Saturday, March 11, 2006

Plant Biotechnology in Africa

I starting reading the next chapter on Sub-Saharan Africa and found an interesting website about malnutrition in Africa. Malnutrition is a common problem throughout the region of Africa. The United Nations Food and Agriculture Organization estimates that 40-50 percent of the southern African population is malnourished every year and that the regoing is "worse of nutritionally today that it was 30 years ago." For this reason people are looking at different ways in which Africa could be able to produce a greater amount of food. Some belive that something called "plant biotechnology" is the answer. Plant Biotechnology can help produce a greater amount of food. Plant biotechnolgy helps develop crops with specific beneficial traits without undesirable trades. Favorable traits incude creating plants that fight pests such as insects, disease, and weeds. It also can produce more quality food items. To meet with the growing number of people in our world, in about 30 or 40 years, we would need double the land for agriculture. The first website is very interesting and includes some starteling facts. In my opinion, plant biotechnology is the answer to creating more productive crops not only for Africa, but for the world in the years to come.

1 Comments:

At Sunday, March 12, 2006 9:53:00 PM, Blogger Kevin Hurd said...

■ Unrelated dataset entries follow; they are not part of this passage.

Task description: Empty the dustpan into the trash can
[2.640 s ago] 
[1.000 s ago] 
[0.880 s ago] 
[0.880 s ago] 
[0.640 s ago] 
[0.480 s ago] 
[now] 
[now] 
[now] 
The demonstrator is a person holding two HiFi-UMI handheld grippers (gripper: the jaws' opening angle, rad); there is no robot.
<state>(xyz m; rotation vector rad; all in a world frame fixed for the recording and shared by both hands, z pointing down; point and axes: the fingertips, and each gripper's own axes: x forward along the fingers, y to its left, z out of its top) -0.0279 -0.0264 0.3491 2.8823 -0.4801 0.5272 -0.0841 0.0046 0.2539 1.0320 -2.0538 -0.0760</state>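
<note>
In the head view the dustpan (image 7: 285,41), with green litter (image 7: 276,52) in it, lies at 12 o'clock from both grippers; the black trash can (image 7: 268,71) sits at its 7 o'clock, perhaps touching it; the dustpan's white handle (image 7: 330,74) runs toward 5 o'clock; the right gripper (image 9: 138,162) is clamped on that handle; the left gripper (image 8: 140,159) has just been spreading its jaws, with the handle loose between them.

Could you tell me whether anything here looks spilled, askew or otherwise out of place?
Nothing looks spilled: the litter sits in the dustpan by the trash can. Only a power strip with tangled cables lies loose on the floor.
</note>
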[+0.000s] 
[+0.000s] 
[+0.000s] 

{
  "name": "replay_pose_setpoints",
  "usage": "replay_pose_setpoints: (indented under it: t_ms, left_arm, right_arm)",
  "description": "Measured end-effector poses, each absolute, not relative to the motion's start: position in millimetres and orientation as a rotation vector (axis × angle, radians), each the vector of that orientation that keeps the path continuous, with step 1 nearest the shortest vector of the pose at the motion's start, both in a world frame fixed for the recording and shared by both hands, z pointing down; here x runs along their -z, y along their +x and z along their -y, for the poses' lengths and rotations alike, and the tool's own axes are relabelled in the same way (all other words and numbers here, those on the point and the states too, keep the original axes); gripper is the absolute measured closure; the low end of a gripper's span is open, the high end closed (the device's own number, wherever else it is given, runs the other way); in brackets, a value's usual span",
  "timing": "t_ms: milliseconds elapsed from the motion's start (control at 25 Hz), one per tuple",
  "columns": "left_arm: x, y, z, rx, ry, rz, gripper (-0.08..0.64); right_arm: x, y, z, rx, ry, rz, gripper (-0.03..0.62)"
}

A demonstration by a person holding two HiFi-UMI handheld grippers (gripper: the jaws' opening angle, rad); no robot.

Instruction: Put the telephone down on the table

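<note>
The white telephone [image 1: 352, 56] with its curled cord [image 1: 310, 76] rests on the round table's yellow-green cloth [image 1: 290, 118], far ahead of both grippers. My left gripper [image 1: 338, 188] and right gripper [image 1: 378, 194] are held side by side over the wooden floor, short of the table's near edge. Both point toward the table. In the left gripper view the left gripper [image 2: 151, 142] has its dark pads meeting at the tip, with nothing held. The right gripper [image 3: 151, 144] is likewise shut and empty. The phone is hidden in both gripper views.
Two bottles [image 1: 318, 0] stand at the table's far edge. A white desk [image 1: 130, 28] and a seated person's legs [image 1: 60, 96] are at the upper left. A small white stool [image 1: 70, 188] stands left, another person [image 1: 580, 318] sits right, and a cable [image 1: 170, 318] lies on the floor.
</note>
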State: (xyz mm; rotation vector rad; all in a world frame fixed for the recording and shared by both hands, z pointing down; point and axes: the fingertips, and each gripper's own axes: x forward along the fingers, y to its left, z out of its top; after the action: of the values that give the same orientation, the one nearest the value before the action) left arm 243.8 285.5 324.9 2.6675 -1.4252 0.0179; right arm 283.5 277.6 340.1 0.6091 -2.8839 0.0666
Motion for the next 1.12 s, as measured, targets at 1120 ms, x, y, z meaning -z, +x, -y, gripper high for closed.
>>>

I think the idea of plant biotechnology is a good one and is something that scientists should look toward. I personally believe it's amazing that we can actually engineer food to be a certain way. If we can do that in Africa, would it be possible for us to modify different types of plant foods that we eat to give us some desirable traits? Like the article says, 40% of people in South Africa are not getting enough nutrients and this is not good. I think starting this now would be most beneficial before we start to see an un meetable need for certain types of agriculture in 30-40 years.